This is reasonable when you have no visibility into adapter efficiency. But it has problems:

"Start small" is unfalsifiable from below. If you train at r=8 and get 80% accuracy, you don't know if r=4 would have worked or if r=8 is leaving performance on the table.

"Scale up if needed" provides no direction. You're searching blindly.

Training loss ≠ structural efficiency. A rank-64 and rank-8 adapter can both achieve low training loss on the same task. Loss tells you optimization succeeded; it doesn't tell you if you over-allocated.

Gradience inverts the workflow:

Standard Approach	Gradience Approach
Start small, scale up if it fails	Start generous, measure what you used, compress
Search blindly	Audit → targeted experiments
Hope you stop at the right rank	Measure utilization directly
No structural insight	Spectral analysis explains behavior

An over-provisioned adapter reveals its inefficiency through low utilization. You can see that you're running a 64-seat bus with 16 passengers. Then you test the compression and verify it holds.

Connection to Broader Research

Gradience fits into a family of methods exploring capacity under constraint.

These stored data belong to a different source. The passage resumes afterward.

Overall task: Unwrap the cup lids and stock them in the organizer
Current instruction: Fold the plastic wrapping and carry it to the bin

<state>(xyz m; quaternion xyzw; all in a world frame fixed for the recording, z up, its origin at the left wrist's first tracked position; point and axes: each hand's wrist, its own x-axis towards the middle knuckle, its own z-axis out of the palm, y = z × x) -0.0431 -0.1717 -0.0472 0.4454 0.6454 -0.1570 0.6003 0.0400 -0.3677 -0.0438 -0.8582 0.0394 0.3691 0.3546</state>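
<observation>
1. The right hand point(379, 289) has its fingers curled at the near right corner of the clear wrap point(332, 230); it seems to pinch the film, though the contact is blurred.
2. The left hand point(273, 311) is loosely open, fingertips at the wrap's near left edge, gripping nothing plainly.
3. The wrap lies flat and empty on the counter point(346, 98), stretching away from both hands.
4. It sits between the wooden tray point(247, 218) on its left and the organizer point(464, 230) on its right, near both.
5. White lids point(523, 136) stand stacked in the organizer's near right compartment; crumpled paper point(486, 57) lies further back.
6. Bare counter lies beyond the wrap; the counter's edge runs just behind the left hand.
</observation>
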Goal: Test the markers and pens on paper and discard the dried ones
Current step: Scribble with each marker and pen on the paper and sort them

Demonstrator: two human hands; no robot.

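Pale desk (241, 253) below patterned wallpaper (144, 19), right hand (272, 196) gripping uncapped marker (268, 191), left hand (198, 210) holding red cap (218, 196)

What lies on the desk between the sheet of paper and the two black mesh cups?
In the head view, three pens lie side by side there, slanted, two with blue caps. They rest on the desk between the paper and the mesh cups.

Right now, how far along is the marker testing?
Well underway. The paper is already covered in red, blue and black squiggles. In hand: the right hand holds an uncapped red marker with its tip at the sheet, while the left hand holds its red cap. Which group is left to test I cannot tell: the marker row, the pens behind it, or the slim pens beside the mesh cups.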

The recent mHC paper from DeepSeek addresses a related problem for residual connections: unconstrained learnable mixing matrices can cause training instability at scale. Their solution is to project the mixing matrices onto a stability-preserving manifold (doubly stochastic matrices).

The parallel:

Project	Domain	Pathology	Solution
mHC	Residual connections	Training instability (exploding/vanishing signals)	Manifold projection during training
Gradience	LoRA adapters	Poor generalization (memorization, overfitting)	Post-hoc audit + compression

Both projects share a core insight: more capacity without appropriate constraint is not a win. mHC enforces constraints during training; Gradience measures them after training and feeds that information back into the next run.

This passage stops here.